Regenerate, not degenerate – blockchain’s central role in sustainable finance
by Nick Jones, co-founder and CEO, Zumo
Crypto remains a land of contradictions. Is it, as the SEC’s Gary Gensler suggested, a sector full of “hucksters, fraudsters and scam artists”? Or do we take the view of Larry Fink and the other big-name asset managers queuing up to submit Bitcoin ETF filings?
Do we believe the Treasury Committee when it likens the industry to gambling with no intrinsic value or useful social purpose? Or do we trust the thoughtful work being done by the Law Commission and the UK government to lay the legal frameworks for recognition of digital assets and digital asset activities, and realise the stated government ambition for the UK to become a global crypto hub?
As with most things, the answer is a bit of both, depending on whom you ask and where you’re looking. Aside from the noise, though, there’s a growing recognition that ‘crypto’ as a wider phenomenon has both its regenerative as well as degenerative elements – and in fact blockchain is being widely harnessed with the vision of doing good.
This covers a wide and rapidly expanding range of areas, from underpinning more secure overseas aid payments to facilitating improved digital identity solutions and smoother trade flows. But where I think blockchain really comes into its own in addressing some of the biggest challenges of our time is as a means of powering the next generation of sustainable finance. This is something we’ve been fortunate enough to see develop first-hand at Zumo through our work with the World Economic Forum and others to explore how blockchain tools can be better leveraged to contribute to meaningful progress towards climate action.
The climate crisis is one area where we need all the help we can get, and where blockchain-supported solutions are beginning to make a tangible impact. As we look to the future, here are five ways we see blockchain-enabled solutions tackling the climate crisis as part of a wider regenerative finance, or ReFi, movement…
- Reporting transparency. We – individuals, corporates, organisations – urgently need a way to publicly track and showcase our climate action in a transparent and auditable way, and blockchain is a perfect tool to do that. Green proofs, such as those provided by Energy Web, help organisations back up their public decarbonisation pledges and grow markets for clean energy and ESG instruments with granular, verifiable data.
- Verification and provenance. Showcasing on the blockchain means nothing without ensuring the underlying data or instruments (carbon credits or renewable energy certificates, for instance) are of a verified quality. Blockchain-supported projects, such as the Cambridge Centre for Carbon Credits, are securing this by adding in real-world observations and monitoring to the process, and ensuring the robustness of the data that’s being fed in.

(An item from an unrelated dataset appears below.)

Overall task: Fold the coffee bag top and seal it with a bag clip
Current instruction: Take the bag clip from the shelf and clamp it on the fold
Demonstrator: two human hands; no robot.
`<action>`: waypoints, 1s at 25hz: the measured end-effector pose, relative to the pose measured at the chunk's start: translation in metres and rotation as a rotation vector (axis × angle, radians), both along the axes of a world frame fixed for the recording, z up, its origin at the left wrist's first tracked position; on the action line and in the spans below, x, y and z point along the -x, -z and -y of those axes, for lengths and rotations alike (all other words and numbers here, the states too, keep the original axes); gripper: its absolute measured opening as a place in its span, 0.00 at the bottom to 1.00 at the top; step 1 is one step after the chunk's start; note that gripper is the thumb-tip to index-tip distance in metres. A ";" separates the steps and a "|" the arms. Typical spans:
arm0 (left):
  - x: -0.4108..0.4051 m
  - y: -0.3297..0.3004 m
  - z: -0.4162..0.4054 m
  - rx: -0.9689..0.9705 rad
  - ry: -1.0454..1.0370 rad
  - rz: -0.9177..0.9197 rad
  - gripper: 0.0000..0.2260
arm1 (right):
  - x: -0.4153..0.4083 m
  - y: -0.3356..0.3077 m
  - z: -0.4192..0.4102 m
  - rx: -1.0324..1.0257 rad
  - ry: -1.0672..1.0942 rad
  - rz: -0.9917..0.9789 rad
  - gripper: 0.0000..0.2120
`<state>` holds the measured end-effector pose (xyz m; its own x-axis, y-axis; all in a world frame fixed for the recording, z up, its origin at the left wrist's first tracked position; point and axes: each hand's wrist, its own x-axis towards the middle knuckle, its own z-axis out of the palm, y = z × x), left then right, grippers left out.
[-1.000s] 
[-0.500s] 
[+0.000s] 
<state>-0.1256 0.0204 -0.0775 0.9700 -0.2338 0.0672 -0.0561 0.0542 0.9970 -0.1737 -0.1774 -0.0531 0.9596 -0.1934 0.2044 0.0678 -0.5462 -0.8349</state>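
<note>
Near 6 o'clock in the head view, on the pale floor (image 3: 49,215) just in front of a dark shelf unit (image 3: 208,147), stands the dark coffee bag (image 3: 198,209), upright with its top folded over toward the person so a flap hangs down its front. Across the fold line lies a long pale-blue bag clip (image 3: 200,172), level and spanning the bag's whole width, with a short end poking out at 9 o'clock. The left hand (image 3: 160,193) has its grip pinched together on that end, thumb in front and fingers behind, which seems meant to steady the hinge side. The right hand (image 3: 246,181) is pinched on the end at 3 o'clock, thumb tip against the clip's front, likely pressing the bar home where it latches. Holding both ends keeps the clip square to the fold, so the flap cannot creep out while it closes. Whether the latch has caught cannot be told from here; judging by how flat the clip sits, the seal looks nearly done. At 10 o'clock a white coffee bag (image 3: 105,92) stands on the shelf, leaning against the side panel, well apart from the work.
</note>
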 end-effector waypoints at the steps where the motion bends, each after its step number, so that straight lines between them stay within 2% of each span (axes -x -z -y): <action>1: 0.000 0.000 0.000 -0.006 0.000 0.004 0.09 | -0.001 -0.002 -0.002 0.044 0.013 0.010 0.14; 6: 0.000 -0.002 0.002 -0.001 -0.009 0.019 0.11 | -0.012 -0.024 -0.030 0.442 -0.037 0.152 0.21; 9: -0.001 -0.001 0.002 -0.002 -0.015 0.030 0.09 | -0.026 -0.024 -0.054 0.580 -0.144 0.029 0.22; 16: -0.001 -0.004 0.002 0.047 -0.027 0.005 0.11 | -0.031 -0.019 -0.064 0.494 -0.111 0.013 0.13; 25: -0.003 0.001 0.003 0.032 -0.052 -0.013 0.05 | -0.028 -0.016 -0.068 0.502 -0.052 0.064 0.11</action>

- Market infrastructure. Creating tokenised blockchain marketplaces for ESG assets can inject liquidity, open up the investor base, and streamline the process for all types of investors to procure offsets and energy attribute certificates. One example is ZERO13, which offers a distributed point of entry for digital issuance, trading, and settlement of carbon credits and ESG securities.
- New financing routes. Opening up financing at the scale required to achieve net zero necessitates new and innovative funding routes to support sustainable infrastructure projects. Blockchain-supported projects can significantly increase efficiency, and democratise this area of investment so it’s open to all. Energy firm EDF, for example, has issued an ESG tokenised bond through BNP Paribas digital assets platform AssetFoundry.
- Supporting direct climate intervention. There are a range of web3 projects that directly target climate intervention, from procurement of land for rewilding, to plastic recycling and nature tokens that support climate action at a community level. Rebalance Earth is a prominent example, creating nature credits that protect and grow biodiversity, capture carbon, and reward communities that preserve nature.
This highlights just some of the blockchain-aided projects aiming to optimise end-to-end processes in tackling climate challenges – and it’s interesting to note they often feature traditional financial institutions working in tandem with newer tech-led entrants, as should be the way in a healthy ecosystem.
ReFi is only gaining in momentum. Maintaining that positive direction will require the financial industry and its overseers to prioritise initiative and innovation, creating the right environment within which it can flourish. As the saying goes, it’s not what you look at, it’s what you see. For those hard at work building in the crypto and blockchain sector, a more sustainable future beckons.